With a penchant for solving difficult problems, Eric Hiatt made a radical career change from successful master auto mechanic to a life in academia. To sort out Earth’s long and convoluted history, the evolution of life and other weighty earth science questions, he has collected, hauled home and analyzed hundreds of pounds of rock from Antarctica to Bermuda. As a Fulbright Scholar, Hiatt’s current work is taking him to Brazil for several months, where he’s studying the transition between the last major “Snowball Earth” event and the massive climate change and the addition of oxygen that followed, which set the stage for animals and plants to evolve.
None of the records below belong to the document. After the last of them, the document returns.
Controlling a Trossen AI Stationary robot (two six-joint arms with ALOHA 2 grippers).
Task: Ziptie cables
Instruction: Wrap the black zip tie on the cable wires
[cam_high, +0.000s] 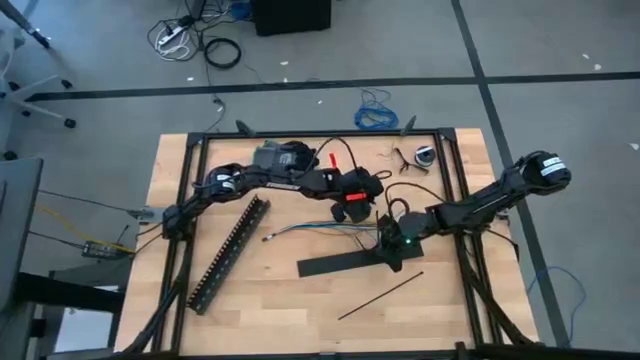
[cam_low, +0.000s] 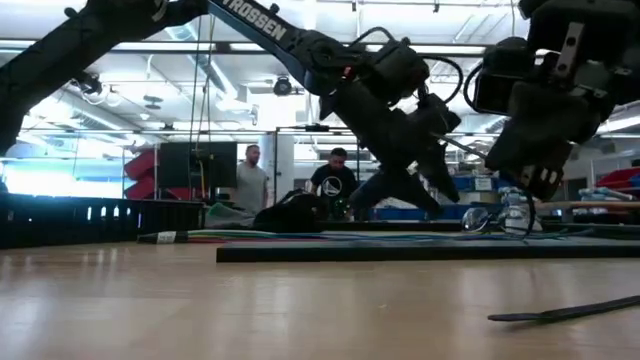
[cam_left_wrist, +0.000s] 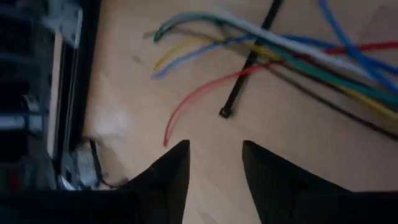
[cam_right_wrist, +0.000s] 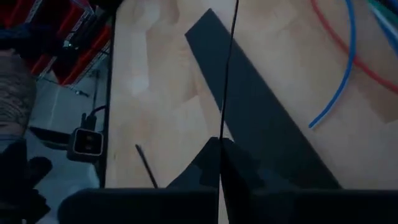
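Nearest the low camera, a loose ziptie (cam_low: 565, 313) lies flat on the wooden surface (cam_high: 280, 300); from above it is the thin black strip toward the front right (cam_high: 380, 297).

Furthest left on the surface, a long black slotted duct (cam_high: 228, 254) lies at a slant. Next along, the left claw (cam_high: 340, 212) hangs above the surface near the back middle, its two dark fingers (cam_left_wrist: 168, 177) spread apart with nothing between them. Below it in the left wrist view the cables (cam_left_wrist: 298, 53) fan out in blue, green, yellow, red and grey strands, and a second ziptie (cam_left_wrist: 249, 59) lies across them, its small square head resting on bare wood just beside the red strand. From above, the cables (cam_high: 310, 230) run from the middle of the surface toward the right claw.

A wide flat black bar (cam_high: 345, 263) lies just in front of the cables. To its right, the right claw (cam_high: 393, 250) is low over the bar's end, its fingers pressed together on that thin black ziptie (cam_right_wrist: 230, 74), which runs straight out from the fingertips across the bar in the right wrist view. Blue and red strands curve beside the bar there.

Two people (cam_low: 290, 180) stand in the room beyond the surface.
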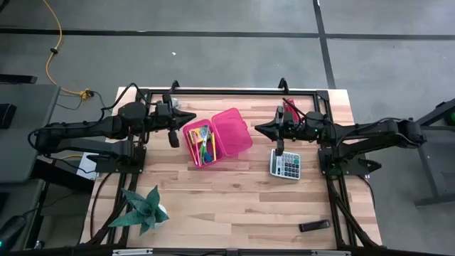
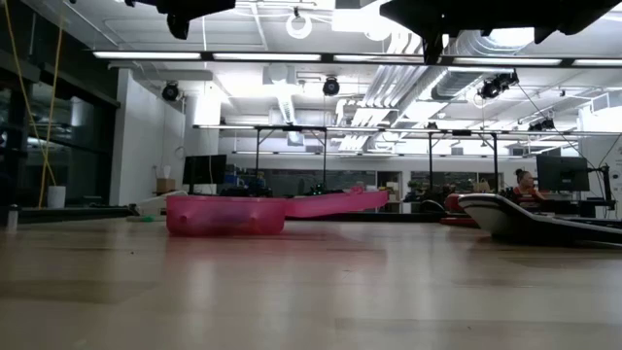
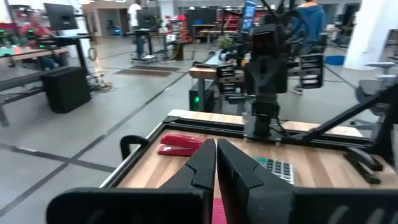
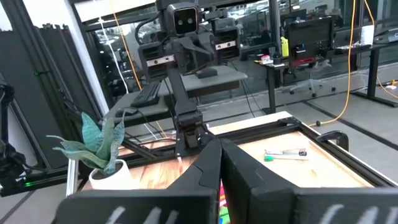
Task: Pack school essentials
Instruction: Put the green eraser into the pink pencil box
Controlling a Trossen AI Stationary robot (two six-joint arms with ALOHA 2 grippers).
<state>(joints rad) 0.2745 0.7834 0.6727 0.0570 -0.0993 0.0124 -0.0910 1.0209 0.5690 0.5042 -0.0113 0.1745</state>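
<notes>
Closed left tool [image 3: 216, 163] faces red stapler [image 3: 181, 145]; closed right tool [image 4: 220, 163], a pen [image 4: 285, 154].

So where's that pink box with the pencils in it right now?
In the high view the open pink box sits near the table's middle, slightly toward the far edge, between the two arms, with the grey calculator to its right.

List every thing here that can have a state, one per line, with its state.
pink case: open, lid folded flat beside the base
stationery: lying inside the case's base
left end effector: shut, empty, raised next to the case
right end effector: shut, empty, raised above the calculator's far edge
calculator: flat on the table, keys up
red stapler: closed, lying flat
potted plant: upright
</notes>
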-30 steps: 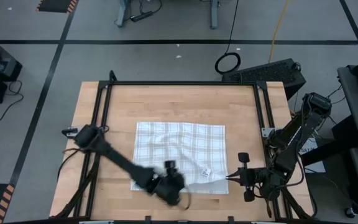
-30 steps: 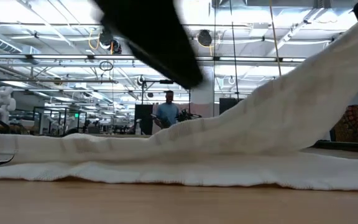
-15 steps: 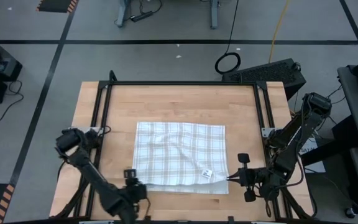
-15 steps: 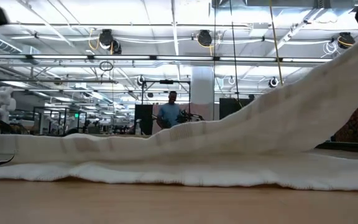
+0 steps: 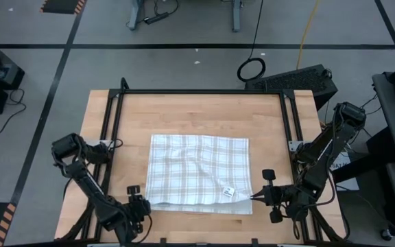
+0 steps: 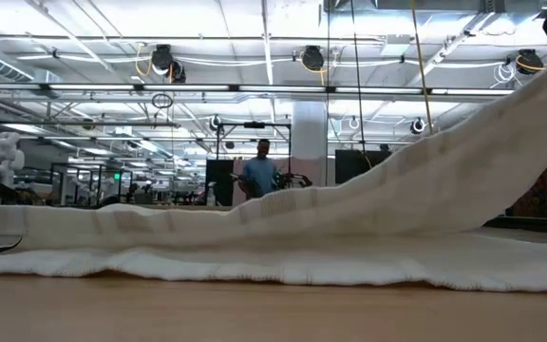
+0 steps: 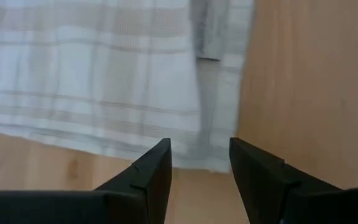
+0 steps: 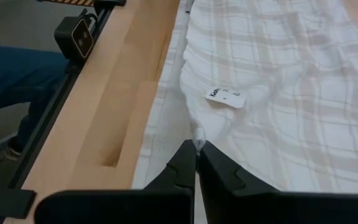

Eric Brunsell is an expert in the science of teaching science. Drawing on his years in the classroom as a physics teacher in Appleton and a decade in academia, he focuses on finding the best methods for science teachers to help students make sense of scientific phenomena. He looks for synergies between the theoretical underpinnings of how people learn science and the practical day-to-day strategies of teachers who have mastered the art of daily instruction. His current focus is on helping school systems implement the new Next Generation Science Standards. As the chief operating officer for the Wisconsin Society of Science Teachers and the professional development division director with the National Science Teachers Association’s board of directors, his work impacts thousands of teachers in Wisconsin and across the country.

 

You’d think microeconomist Chad Cotti would be all about the numbers. But, in reality, his research has more to do with understanding human behavior than household budgeting. The Oshkosh Corporation Endowed Professor studies the unintended impacts of public policy changes on health. He has analyzed how implementing smoking bans and opening new casinos impact drunk driving fatalities in communities. His research results have made headlines with such prominent media outlets as The Wall Street Journal, The Economist, USA Today and The Washington Post.

 

Just as Paula McNiel started her doctoral work in nursing, her mother was diagnosed with dementia. As the disease progressed, she felt like she was losing her mother in bits and pieces yet noticed that some activities seemed to really bring her back to life. Those experiences influenced McNiel’s interest in studying geriatrics and community health. For her doctorate of nursing practice capstone project, she developed a brain fitness program to enhance memory among patients and YMCA seniors. Recent collaborations with Lutheran Homes of Oshkosh have included studying the impact of first-in-the-state Namaste Care and Cycling Without Age programs, both designed to enhance quality of life for older adults.

 

Since the 1990s, college students have been drawn to Japanese language classes by their interest in anime, manga and other aspects of Japanese pop culture. Yoshiro Hanai works to find ways to capture that enthusiasm and infuse his Japanese language classes with aspects of the culture from day one—a departure from traditional foreign language courses that focus on linguistics, vocabulary and grammar. For the past three summers, he has traveled back to his homeland to develop courses on contemporary Japanese culture and society. His recent research also will culminate in publication of a Japanese language textbook in 2016 to help other educators incorporate pop culture into their classes. On Friday afternoons, Hanai can be heard practicing with the Oshkosh Taiko drumming team in Albee Hall.